Task description:
Pictures in the data must not be copied, but everything else should be output exactly.

Task inputs:
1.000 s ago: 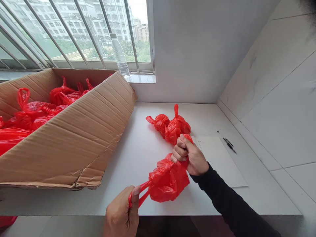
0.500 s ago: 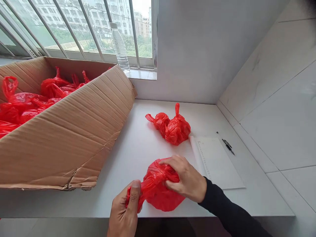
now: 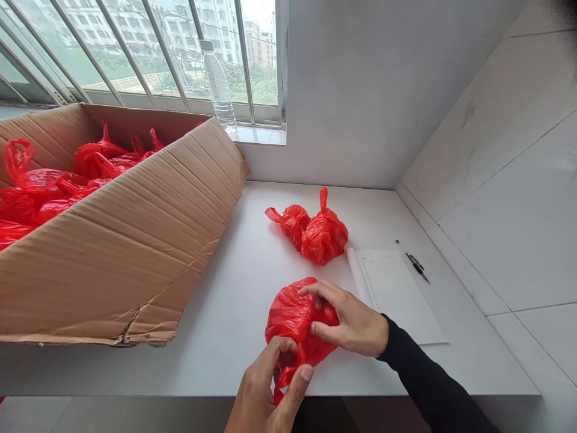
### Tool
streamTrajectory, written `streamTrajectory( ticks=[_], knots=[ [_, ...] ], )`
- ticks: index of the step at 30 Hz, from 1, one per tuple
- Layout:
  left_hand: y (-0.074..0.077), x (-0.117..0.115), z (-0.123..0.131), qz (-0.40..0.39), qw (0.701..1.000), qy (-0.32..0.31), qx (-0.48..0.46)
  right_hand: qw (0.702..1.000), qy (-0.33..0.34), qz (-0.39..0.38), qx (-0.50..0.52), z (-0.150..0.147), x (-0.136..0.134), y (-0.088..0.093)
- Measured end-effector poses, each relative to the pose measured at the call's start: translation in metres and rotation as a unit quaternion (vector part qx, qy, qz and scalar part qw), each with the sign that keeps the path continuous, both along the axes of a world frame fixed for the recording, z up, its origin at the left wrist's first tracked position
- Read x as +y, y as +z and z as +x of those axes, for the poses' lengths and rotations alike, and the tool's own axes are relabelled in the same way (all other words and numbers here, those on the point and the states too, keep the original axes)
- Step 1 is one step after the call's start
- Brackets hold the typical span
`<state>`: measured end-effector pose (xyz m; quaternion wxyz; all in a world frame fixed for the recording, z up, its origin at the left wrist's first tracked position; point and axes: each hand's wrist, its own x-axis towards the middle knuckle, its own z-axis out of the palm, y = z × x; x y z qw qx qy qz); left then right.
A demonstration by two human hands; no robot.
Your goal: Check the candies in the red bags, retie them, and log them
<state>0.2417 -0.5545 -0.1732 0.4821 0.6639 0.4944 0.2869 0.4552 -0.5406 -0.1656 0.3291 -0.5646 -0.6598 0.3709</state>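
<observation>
A red plastic bag (image 3: 291,313), bulging and gathered at its neck, rests near the front edge of the white table. My left hand (image 3: 273,385) pinches the twisted neck and handle end between thumb and fingers, at the bag's near side. Curled over the right side of the bag, my right hand (image 3: 347,319) grips the red plastic with thumb and fingers. What the bag contains is hidden. Beyond it lie two knotted red bags (image 3: 324,237), side by side and touching.
A large cardboard box (image 3: 135,252) filled with several red bags (image 3: 49,183) takes up the left. An open notebook (image 3: 401,294) and a black pen (image 3: 417,267) lie at right. On the windowsill stands a water bottle (image 3: 219,90). A wall rises behind the table (image 3: 216,337).
My left hand has moved right and closer in, bringing the bag's neck round toward me. The bag has turned, and my right hand has shifted slightly right.
</observation>
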Motion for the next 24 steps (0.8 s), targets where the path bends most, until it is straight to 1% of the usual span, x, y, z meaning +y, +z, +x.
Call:
streamTrajectory(
  ticks=[1,3,6,7,9,12,14,16,18,20,22,24],
  knots=[
    [0.0,0.001,0.002,-0.01,1.0,0.003,-0.003,1.0,0.016,0.004,0.005,0.001,-0.003,0.004],
    [0.0,0.004,0.005,-0.025,1.0,-0.004,-0.013,0.999,0.026,0.025,-0.009,-0.002,-0.008,0.007],
    [-0.003,0.008,0.004,-0.036,0.999,-0.037,-0.013,0.994,0.015,0.076,-0.079,-0.012,-0.008,-0.001],
    [-0.004,0.008,0.003,-0.037,0.998,-0.044,-0.01,0.991,0.006,0.09,-0.097,-0.016,-0.006,-0.006],
    [-0.008,0.007,0.004,-0.034,0.999,-0.035,0.0,0.987,-0.027,0.109,-0.116,-0.021,0.0,-0.02],
    [-0.012,-0.002,0.008,-0.034,0.999,-0.022,0.0,0.976,-0.097,0.115,-0.155,-0.019,0.013,-0.039],
    [-0.013,-0.009,0.011,-0.028,0.999,-0.043,-0.014,0.971,-0.126,0.108,-0.175,-0.012,0.018,-0.045],
    [-0.012,-0.012,0.012,-0.031,0.998,-0.05,-0.027,0.973,-0.14,0.109,-0.148,-0.006,0.016,-0.044],
    [-0.009,-0.009,0.01,-0.057,0.997,-0.027,-0.038,0.98,-0.126,0.126,-0.093,-0.003,0.009,-0.036],
    [-0.004,-0.005,0.007,-0.099,0.993,-0.003,-0.058,0.985,-0.076,0.146,-0.057,-0.003,0.0,-0.025],
    [0.001,-0.002,0.006,-0.133,0.987,0.005,-0.084,0.986,-0.007,0.159,-0.054,-0.007,-0.008,-0.018],
    [0.006,-0.004,0.007,-0.154,0.982,0.009,-0.106,0.982,0.035,0.17,-0.07,-0.012,-0.011,-0.016]
  ],
)
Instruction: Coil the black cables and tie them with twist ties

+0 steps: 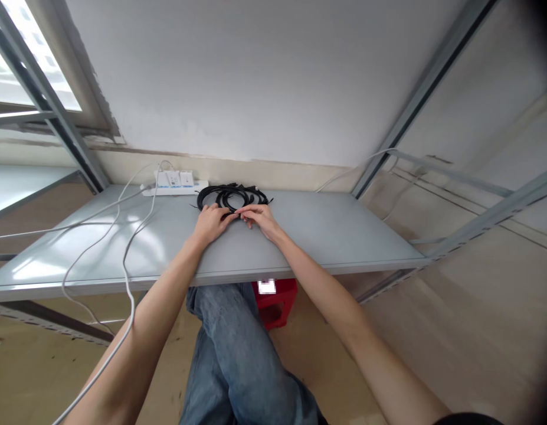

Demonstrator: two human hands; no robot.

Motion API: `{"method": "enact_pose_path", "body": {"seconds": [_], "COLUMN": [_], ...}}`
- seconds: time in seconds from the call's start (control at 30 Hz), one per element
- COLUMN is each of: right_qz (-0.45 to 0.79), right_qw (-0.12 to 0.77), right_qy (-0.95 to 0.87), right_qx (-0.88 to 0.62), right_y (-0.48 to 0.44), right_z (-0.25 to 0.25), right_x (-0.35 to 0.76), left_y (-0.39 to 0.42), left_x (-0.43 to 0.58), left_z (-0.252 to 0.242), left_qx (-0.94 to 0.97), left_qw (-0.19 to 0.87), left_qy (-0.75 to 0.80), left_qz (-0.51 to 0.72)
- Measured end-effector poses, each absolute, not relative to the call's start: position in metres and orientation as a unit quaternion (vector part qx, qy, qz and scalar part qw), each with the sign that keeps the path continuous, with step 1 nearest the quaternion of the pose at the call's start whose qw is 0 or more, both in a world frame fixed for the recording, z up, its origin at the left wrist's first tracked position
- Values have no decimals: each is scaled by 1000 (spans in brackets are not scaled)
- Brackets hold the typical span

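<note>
Several coils of black cable [234, 190] lie on the grey metal shelf [317, 236] near its back edge. My left hand [211, 222] rests at the front left of the coils, its thumb and fingertips closed on the near strands of cable. My right hand [261, 218] meets it from the right, thumb and forefinger pinched together at the front of the coils. The two hands' fingertips almost touch. What sits between the right fingertips is too small to make out.
A white power strip [178, 188] with white plug-in chargers [174, 179] stands left of the coils. White cords [128, 260] run from it across the shelf and over its front edge, close to my left arm. Metal uprights [388, 141] frame the shelf. Below is a red stool [279, 301].
</note>
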State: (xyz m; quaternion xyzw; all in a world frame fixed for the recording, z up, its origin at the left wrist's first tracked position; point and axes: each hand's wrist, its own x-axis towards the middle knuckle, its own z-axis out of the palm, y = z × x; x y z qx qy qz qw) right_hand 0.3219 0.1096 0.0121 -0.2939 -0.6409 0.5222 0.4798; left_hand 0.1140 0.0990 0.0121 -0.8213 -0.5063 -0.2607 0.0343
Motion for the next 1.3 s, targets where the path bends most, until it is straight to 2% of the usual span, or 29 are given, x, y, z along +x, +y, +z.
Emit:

Output for this task:
1.000 s ago: 
0.500 s ago: 
now: 
### Tool
streamTrajectory, written `streamTrajectory( ticks=[_], knots=[ [_, ...] ], )`
- ticks: index of the step at 30 Hz, from 1, one per tuple
- Layout:
  left_hand: y (-0.074..0.077), x (-0.117..0.115), z (-0.123..0.131), qz (-0.40..0.39), qw (0.701..1.000), qy (-0.32..0.31), qx (-0.48..0.46)
  right_hand: qw (0.702..1.000), qy (-0.33..0.34), qz (-0.39..0.38), qx (-0.50..0.52), z (-0.150..0.147), x (-0.136..0.134), y (-0.088..0.093)
- Measured end-effector poses, each relative to the pose measured at the call's start: translation in metres and rotation as a unit quaternion (vector part qx, qy, qz and scalar part qw), each with the sign that keeps the path continuous, both along the axes of a world frame fixed for the recording, z up, its origin at the left wrist's first tracked position
- Read x as +y, y as +z and z as +x of those axes, for the poses' lengths and rotations alike, and the tool's own axes are relabelled in the same way (all other words and numbers here, those on the point and the states too, keep the original axes)
- Step 1 is one step after the call's start
- Brackets hold the typical span
`<state>`: measured end-effector pose (xyz m; quaternion wxyz; all in a world frame fixed for the recording, z up, its origin at the left wrist's first tracked position; point and axes: each hand's wrist, its own x-axis towards the middle knuckle, its own z-axis out of the palm, y = z × x; x y z qw qx qy qz); left then right.
A demonstration by two human hands; no robot.
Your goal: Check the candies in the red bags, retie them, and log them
<state>0.2417 -0.5545 -0.1732 0.4821 0.6639 0.4944 0.2869 0.4552 -0.5406 -0.1656 0.3291 -0.5646 -0.6598 0.3709</state>
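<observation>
A red plastic bag (image 3: 291,313), bulging and gathered at its neck, rests near the front edge of the white table. My left hand (image 3: 273,385) pinches the twisted neck and handle end between thumb and fingers, at the bag's near side. Curled over the right side of the bag, my right hand (image 3: 347,319) grips the red plastic with thumb and fingers. What the bag contains is hidden. Beyond it lie two knotted red bags (image 3: 324,237), side by side and touching.
A large cardboard box (image 3: 135,252) filled with several red bags (image 3: 49,183) takes up the left. An open notebook (image 3: 401,294) and a black pen (image 3: 417,267) lie at right. On the windowsill stands a water bottle (image 3: 219,90). A wall rises behind the table (image 3: 216,337).
My left hand has moved right and closer in, bringing the bag's neck round toward me. The bag has turned, and my right hand has shifted slightly right.
</observation>
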Motion for the next 24 steps (0.8 s), targets where the path bends most, until it is straight to 1% of the usual span, x, y, z meaning +y, +z, +x.
Call:
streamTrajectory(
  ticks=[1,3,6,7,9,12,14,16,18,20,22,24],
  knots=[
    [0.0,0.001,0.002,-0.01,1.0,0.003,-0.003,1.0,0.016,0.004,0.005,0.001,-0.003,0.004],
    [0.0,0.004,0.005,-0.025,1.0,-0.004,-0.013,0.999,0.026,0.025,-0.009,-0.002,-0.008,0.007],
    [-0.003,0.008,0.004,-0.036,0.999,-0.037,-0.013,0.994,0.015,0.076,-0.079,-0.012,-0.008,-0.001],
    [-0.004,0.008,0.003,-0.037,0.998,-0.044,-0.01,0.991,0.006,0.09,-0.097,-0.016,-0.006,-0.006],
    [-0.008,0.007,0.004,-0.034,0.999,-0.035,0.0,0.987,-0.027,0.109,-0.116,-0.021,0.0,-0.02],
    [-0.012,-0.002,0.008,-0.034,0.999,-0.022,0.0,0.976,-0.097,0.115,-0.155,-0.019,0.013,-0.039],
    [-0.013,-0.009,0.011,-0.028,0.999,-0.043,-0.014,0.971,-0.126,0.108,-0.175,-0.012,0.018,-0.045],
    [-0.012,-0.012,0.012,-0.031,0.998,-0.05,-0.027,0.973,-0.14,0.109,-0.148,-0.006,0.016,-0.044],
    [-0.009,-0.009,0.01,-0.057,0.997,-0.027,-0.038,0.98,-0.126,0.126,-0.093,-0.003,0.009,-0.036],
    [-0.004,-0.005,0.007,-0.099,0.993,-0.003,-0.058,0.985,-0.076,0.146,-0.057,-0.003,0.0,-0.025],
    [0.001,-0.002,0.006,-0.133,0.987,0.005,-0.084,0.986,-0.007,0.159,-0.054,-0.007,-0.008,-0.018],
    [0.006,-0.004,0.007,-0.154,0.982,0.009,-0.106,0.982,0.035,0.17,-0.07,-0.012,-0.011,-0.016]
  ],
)
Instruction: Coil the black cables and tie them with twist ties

+0 steps: 

Demonstrator: two human hands; no robot.

Motion API: `{"method": "enact_pose_path", "body": {"seconds": [_], "COLUMN": [_], ...}}`
- seconds: time in seconds from the call's start (control at 30 Hz), one per element
- COLUMN is each of: right_qz (-0.45 to 0.79), right_qw (-0.12 to 0.77), right_qy (-0.95 to 0.87), right_qx (-0.88 to 0.62), right_y (-0.48 to 0.44), right_z (-0.25 to 0.25), right_x (-0.35 to 0.76), left_y (-0.39 to 0.42), left_x (-0.43 to 0.58), left_z (-0.252 to 0.242), left_qx (-0.94 to 0.97), left_qw (-0.19 to 0.87), left_qy (-0.75 to 0.80), left_qz (-0.51 to 0.72)
- Measured end-effector poses, each absolute, not relative to the call's start: position in metres and orientation as a unit quaternion (vector part qx, qy, qz and scalar part qw), each with the sign that keeps the path continuous, with step 1 nearest the quaternion of the pose at the call's start whose qw is 0 or more, both in a world frame fixed for the recording, z up, its origin at the left wrist's first tracked position
- Values have no decimals: each is scaled by 1000 (spans in brackets are not scaled)
- Brackets hold the typical span

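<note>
Several coils of black cable [234, 190] lie on the grey metal shelf [317, 236] near its back edge. My left hand [211, 222] rests at the front left of the coils, its thumb and fingertips closed on the near strands of cable. My right hand [261, 218] meets it from the right, thumb and forefinger pinched together at the front of the coils. The two hands' fingertips almost touch. What sits between the right fingertips is too small to make out.
A white power strip [178, 188] with white plug-in chargers [174, 179] stands left of the coils. White cords [128, 260] run from it across the shelf and over its front edge, close to my left arm. Metal uprights [388, 141] frame the shelf. Below is a red stool [279, 301].
</note>
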State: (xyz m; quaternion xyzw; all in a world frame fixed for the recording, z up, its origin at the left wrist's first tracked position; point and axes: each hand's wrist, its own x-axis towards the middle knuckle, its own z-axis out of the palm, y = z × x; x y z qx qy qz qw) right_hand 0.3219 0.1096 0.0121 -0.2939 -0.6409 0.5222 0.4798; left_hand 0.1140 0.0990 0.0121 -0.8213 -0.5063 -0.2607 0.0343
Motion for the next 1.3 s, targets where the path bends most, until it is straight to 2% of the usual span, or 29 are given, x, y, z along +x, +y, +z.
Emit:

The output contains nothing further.